Montages of the hosts’ wife as a child are played on flat-screen.

House and garden

Music selection played.
Bread rolls baked in terracotta pots with hand churned truffle butter are bought to the table followed by warmed little terracotta pots filled with tiny cooked carrots, turnips, beetroot and spring onions in an ‘edible-soil’

Vintage cups and saucers arrive with shaved beef, chilli, herbs, soba noodles, soy and shallots accompanied by Tea pots with multicoloured woollen tea cosies containing a rich beef broth to be poured by ‘Mum’ at the table.
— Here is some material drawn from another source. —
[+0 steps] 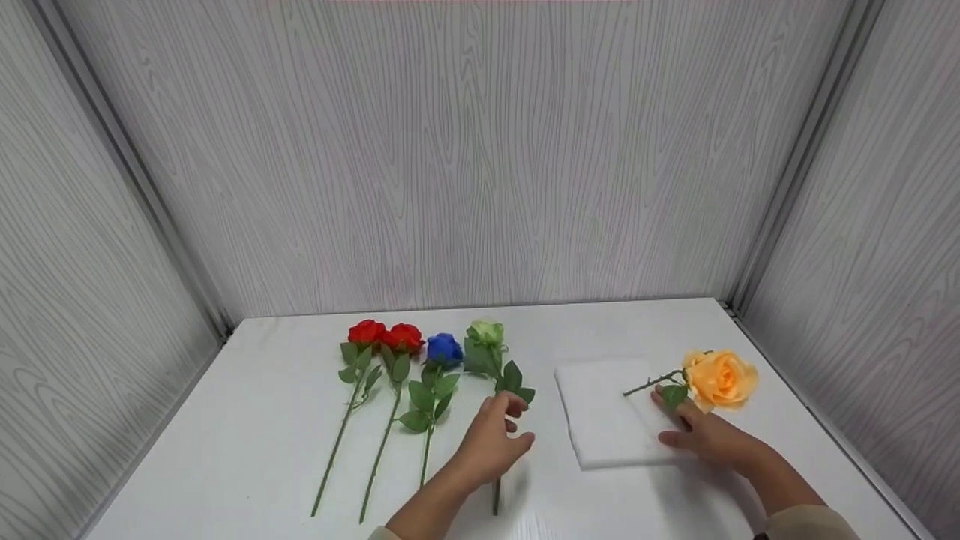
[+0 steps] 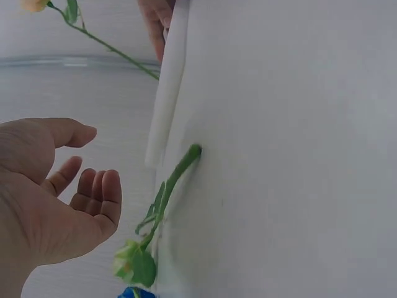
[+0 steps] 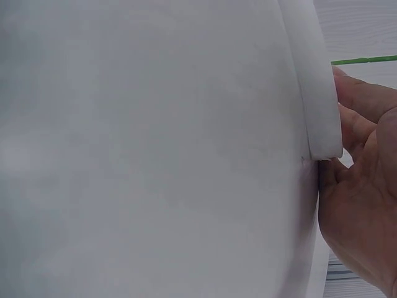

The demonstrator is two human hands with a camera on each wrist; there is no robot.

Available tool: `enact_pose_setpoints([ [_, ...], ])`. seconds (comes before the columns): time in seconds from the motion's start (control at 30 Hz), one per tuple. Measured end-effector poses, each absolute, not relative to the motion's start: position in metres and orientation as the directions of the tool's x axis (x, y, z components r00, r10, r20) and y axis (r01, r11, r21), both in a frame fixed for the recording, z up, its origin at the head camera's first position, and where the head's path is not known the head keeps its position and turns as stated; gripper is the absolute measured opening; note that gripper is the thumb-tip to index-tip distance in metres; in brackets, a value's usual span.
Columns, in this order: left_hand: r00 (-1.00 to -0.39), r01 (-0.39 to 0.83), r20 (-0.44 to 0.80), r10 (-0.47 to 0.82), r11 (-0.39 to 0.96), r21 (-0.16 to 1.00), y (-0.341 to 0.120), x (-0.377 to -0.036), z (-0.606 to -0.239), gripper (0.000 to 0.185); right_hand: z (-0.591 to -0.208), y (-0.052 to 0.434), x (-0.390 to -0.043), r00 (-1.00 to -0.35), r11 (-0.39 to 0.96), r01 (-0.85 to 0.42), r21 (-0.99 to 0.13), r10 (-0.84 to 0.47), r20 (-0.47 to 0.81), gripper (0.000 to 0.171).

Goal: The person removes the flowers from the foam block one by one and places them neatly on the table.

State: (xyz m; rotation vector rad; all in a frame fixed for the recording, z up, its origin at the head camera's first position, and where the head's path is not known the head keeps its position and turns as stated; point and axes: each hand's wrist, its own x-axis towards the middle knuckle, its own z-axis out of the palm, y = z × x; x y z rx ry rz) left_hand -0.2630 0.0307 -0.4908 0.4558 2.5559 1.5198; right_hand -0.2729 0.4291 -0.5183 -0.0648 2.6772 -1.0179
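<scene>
Two red artificial roses on long green stems (image 1: pixel 379 337) and one blue artificial rose (image 1: pixel 444 349) lie flat in a row on the white surface (image 1: pixel 247 420), well to the left of the left hand's fingers (image 1: pixel 517 409); untouched.

Pale green artificial rose (image 1: pixel 486 331): lies directly under the left hand (image 1: pixel 487 442). Fingers loosely curled and parted above its stem, nothing held.

White rectangular foam pad (image 1: pixel 600 409): between the two hands, bare of flowers.

Right hand (image 1: pixel 701 435): fingers extended, resting on the pad's right edge, touching the leaf and stem of the orange artificial rose (image 1: pixel 720 379); no closed grip visible.

Judgement: early stage; four flowers lie unhandled and only the orange one is at the pad.
</scene>
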Motion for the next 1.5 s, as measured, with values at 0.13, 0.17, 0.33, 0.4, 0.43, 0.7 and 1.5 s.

2 large buckets are suspended above the table, one with red and one with white wine accessible through a long gravity fed garden hose and gun-nozzle directly into the wine glasses.

Friends and family

Crayons and paper are distributed and guests are invited to complete the sentence: ‘I remember the time when ________ and I first met’ Discussion and speeches.

Three large pans of paella with chicken, chorizo, peppers, clams, mussels + olives are bought to the table with three long skewers of wing-in-wing entwined barbequed quail and three bowls of grilled split prawns dressed simply with lemon, salt + olive oil.

More speeches and anecdotes

My wife is hot

Sambuca cocktails in test tubes are served with a backdrop of sexy video montage and music.

Dark chocolate parfait, brownie cake crumbs, orange treacle and blobs of lemon curd are doused with Larks Gun Island Rum, flambéed by gas gun and bought to the table to end the proceedings

More cocktails etc.


From my point of view, things went exactly as planned and I was really stoked to hear that everyone loved the whole evening. It was such a great function to be a part of and a pleasure to hold and event to an enthusiastic and lively crowd of people. The speeches were heartfelt, the humour earthy and the love in the room, palpable, overall, a close group of friends celebrating a significant birthday and it was a delight to be involved.